It may come to a surprise to most people to hear an estate planning attorney admit that most estate plans don’t work. In our experience, however, that is indeed the sad reality. They “don’t work” because they fail to meet the expectations of planner. That’s to say if the decedent could see what happened to their estate, they would be disappointed.
One simple yet potentially extreme example is the common scenario where the surviving spouse remarries. Some time ago I received a call from a distraught daughter of an estate who posed the common query “so when do we get mom & dad’s house”? Dad predeceased mom, who had in turn remarried and then passed away herself. Mom was survived by her new spouse, who was living in the house because he received her entire estate. If mom & dad had been questioned at the time of preparing their estate plan, at their death or after their death, they undoubtedly would have indicated that would like their estate to pass to their children when both of them had passed on rather than to a surviving new spouse. So what did they do wrong? How could they have prevented this unintended consequence?

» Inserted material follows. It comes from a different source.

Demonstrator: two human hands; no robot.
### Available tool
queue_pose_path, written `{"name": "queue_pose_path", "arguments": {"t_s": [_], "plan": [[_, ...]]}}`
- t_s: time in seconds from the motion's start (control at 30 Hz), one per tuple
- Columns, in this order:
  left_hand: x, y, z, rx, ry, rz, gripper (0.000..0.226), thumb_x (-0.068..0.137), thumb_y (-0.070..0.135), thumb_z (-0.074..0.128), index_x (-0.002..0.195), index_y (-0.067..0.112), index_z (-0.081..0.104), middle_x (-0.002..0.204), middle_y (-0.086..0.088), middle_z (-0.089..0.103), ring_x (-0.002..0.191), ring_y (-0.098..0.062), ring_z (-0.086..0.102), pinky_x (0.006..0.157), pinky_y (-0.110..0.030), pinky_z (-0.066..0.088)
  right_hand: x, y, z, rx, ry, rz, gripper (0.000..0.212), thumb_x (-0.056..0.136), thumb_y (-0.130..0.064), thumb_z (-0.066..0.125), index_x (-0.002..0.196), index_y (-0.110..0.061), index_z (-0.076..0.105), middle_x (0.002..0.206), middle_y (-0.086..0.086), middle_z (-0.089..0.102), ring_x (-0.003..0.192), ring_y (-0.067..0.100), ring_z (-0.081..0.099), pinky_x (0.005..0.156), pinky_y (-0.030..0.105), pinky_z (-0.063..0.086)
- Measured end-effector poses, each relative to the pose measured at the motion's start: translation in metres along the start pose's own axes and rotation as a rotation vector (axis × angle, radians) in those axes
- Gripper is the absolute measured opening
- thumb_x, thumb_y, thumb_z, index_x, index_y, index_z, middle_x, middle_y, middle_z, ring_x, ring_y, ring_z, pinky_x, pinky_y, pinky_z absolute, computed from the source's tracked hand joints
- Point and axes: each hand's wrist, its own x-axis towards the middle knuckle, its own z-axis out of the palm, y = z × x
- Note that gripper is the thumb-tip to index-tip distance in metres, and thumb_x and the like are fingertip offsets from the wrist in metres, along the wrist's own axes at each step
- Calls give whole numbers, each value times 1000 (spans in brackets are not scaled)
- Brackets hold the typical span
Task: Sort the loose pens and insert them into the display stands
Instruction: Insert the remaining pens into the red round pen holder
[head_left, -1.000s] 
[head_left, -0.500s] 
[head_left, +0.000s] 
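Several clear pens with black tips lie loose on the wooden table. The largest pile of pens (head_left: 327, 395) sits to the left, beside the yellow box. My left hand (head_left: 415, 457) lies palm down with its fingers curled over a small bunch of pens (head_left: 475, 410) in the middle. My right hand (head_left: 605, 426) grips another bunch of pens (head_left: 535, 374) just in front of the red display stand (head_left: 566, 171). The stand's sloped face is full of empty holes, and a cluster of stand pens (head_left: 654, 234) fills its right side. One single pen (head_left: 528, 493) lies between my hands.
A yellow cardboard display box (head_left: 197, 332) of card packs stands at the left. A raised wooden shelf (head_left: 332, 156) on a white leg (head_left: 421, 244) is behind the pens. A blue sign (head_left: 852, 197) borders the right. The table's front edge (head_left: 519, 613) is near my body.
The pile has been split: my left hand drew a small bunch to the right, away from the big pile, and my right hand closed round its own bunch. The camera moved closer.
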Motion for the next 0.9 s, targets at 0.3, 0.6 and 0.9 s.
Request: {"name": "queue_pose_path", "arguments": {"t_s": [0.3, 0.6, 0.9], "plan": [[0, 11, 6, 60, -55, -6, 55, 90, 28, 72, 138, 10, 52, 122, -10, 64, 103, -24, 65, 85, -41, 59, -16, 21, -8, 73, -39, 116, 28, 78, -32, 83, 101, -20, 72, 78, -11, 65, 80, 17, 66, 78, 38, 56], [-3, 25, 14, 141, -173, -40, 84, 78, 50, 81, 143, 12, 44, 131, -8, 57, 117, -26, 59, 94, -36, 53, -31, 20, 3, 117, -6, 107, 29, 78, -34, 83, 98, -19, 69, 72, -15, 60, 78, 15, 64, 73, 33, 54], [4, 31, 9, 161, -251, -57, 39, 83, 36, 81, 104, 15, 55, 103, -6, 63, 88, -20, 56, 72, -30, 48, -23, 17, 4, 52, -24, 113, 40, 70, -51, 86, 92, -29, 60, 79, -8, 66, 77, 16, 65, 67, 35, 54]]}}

The first deficiency that I regularly see in most estate plans, including the one cited above, is that they are not regularly updated. Because they are not kept current, they are deficient when they are needed most: at the time of death. Out of date plans never meet the expectations of the planning couple.
In addition, I rarely see an estate plan (drafted by another estate planning attorney of course) that adequately protects the estate from a future remarriage scenario. Because the likely scenario isn’t addressed, the surviving spouse is left alone in a precarious position after remarriage: they either give all the assets to the new spouse because after all “we’re in this together”, “we love each other” and “shouldn’t we share everything”? OR it places a significant strain on the marriage because the surviving spouse refuses to “share her stuff”. In either case, the plan fails because it doesn’t meet the expectations of the planning couple.
With careful planning, sufficient counseling, an understanding of family dynamics, and regular updates to the plan, unintended consequences can be ameliorated or eliminated completely. With careful planning, the estate can be protected from remarriage scenarios that are very common.